(Stored items from a collection)
---

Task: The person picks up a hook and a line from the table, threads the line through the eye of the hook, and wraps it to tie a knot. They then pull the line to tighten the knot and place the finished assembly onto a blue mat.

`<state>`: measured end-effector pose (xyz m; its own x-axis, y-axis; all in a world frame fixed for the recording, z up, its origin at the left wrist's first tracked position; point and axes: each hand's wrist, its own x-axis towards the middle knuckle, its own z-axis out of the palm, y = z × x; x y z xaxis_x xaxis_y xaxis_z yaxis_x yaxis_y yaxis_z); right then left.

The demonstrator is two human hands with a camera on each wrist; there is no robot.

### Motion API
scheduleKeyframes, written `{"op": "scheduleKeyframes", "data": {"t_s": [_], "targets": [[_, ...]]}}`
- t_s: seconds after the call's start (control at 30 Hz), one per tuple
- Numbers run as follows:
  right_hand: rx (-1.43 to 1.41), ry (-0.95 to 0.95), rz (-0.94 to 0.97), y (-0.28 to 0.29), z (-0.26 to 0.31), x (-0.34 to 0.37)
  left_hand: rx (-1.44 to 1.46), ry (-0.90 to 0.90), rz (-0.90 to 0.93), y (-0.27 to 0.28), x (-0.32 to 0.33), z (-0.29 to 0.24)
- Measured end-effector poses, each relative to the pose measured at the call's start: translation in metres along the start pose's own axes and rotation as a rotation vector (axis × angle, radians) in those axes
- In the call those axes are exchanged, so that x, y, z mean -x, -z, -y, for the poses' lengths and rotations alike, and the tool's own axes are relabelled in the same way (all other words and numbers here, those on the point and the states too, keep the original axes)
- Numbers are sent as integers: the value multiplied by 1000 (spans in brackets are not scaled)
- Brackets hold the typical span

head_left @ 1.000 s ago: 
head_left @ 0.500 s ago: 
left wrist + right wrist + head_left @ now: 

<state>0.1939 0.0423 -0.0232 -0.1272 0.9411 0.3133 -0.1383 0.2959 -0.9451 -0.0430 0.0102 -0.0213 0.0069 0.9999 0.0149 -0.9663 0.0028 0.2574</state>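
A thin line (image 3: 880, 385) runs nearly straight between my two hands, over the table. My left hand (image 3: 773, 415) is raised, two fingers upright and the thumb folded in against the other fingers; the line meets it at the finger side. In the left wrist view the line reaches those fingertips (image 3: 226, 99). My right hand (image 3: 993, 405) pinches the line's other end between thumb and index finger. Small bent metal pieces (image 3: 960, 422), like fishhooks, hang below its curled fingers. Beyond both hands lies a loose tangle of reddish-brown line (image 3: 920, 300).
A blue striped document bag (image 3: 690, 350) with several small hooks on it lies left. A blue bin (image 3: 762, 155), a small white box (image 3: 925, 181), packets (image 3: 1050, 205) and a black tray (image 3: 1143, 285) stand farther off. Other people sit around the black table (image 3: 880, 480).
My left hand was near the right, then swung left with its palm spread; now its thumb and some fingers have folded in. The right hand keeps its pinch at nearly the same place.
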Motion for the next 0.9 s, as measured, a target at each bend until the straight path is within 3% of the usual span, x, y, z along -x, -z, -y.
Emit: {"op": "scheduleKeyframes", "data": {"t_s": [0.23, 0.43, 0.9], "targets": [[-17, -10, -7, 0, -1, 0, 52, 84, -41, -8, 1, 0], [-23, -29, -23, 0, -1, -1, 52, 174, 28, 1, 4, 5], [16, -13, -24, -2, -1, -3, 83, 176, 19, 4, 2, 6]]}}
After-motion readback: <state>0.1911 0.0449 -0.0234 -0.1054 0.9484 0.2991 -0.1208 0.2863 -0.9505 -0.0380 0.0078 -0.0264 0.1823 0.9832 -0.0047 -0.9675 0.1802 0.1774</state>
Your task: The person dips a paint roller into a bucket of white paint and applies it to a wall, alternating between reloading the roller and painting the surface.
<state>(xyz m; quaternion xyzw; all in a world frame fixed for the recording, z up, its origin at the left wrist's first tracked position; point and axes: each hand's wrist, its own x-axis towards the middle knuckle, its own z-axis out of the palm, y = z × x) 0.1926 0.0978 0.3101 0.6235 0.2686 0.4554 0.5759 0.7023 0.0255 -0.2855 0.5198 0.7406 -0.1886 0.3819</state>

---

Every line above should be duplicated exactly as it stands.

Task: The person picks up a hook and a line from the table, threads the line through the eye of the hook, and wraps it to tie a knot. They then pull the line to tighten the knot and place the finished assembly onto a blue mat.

`<state>`: measured end-effector pose (xyz m; its own x-axis, y-axis; all in a world frame fixed for the recording, z up, its origin at the left wrist's first tracked position; point and axes: each hand's wrist, its own x-axis towards the middle knuckle, its own z-axis out of the palm, y = z × x; x y z xaxis_x xaxis_y xaxis_z yaxis_x yaxis_y yaxis_z); right then left.

The demonstrator is two human hands with a camera on each wrist; there is no robot.

### Motion API
scheduleKeyframes, written `{"op": "scheduleKeyframes", "data": {"t_s": [_], "targets": [[_, ...]]}}`
- t_s: seconds after the call's start (control at 30 Hz), one per tuple
- Numbers run as follows:
  right_hand: rx (-1.43 to 1.41), ry (-0.95 to 0.95), rz (-0.94 to 0.97), y (-0.28 to 0.29), z (-0.26 to 0.31), x (-0.34 to 0.37)
  left_hand: rx (-1.44 to 1.46), ry (-0.90 to 0.90), rz (-0.90 to 0.93), y (-0.27 to 0.28), x (-0.32 to 0.33), z (-0.29 to 0.24)
- Measured end-effector poses, each relative to the pose measured at the call's start: translation in metres along the start pose's own axes and rotation as a rotation vector (axis × angle, radians) in those axes
- In the call those axes are exchanged, so that x, y, z mean -x, -z, -y, for the poses' lengths and rotations alike, and the tool's own axes are relabelled in the same way (all other words and numbers here, those on the point and the states too, keep the original axes)
- Numbers are sent as integers: the value multiplied by 1000 (spans in brackets are not scaled)
- Brackets hold the typical span

head_left @ 1.000 s ago: 
head_left @ 0.500 s ago: 
left wrist + right wrist + head_left @ now: 

<state>0.1939 0.0423 -0.0232 -0.1272 0.9411 0.3133 -0.1383 0.2959 -0.9451 -0.0430 0.0102 -0.0213 0.0069 0.9999 0.0149 -0.9663 0.0028 0.2574</state>
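A thin line (image 3: 880, 385) runs nearly straight between my two hands, over the table. My left hand (image 3: 773, 415) is raised, two fingers upright and the thumb folded in against the other fingers; the line meets it at the finger side. In the left wrist view the line reaches those fingertips (image 3: 226, 99). My right hand (image 3: 993, 405) pinches the line's other end between thumb and index finger. Small bent metal pieces (image 3: 960, 422), like fishhooks, hang below its curled fingers. Beyond both hands lies a loose tangle of reddish-brown line (image 3: 920, 300).
A blue striped document bag (image 3: 690, 350) with several small hooks on it lies left. A blue bin (image 3: 762, 155), a small white box (image 3: 925, 181), packets (image 3: 1050, 205) and a black tray (image 3: 1143, 285) stand farther off. Other people sit around the black table (image 3: 880, 480).
My left hand was near the right, then swung left with its palm spread; now its thumb and some fingers have folded in. The right hand keeps its pinch at nearly the same place.
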Motion for the next 0.9 s, as measured, a target at each bend until the straight path is within 3% of the usual span, x, y, z along -x, -z, -y.
Emit: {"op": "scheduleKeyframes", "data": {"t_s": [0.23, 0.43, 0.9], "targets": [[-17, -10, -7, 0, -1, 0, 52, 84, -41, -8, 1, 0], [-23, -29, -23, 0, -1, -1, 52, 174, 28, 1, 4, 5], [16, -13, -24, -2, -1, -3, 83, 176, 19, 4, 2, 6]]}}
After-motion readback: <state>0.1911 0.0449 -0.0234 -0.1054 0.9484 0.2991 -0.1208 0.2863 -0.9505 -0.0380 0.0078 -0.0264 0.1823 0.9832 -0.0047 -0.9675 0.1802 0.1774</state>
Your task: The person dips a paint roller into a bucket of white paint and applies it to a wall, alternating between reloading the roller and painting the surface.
<state>(xyz m; quaternion xyzw; all in a world frame fixed for the recording, z up, its origin at the left wrist's first tracked position; point and axes: each hand's wrist, its own x-axis towards the middle knuckle, its own z-axis out of the palm, y = z × x) 0.1926 0.0978 0.3101 0.6235 0.2686 0.4554 0.5759 0.7023 0.0255 -0.2855 0.5198 0.7406 -0.1886 0.3819</state>

Here the exercise is finished.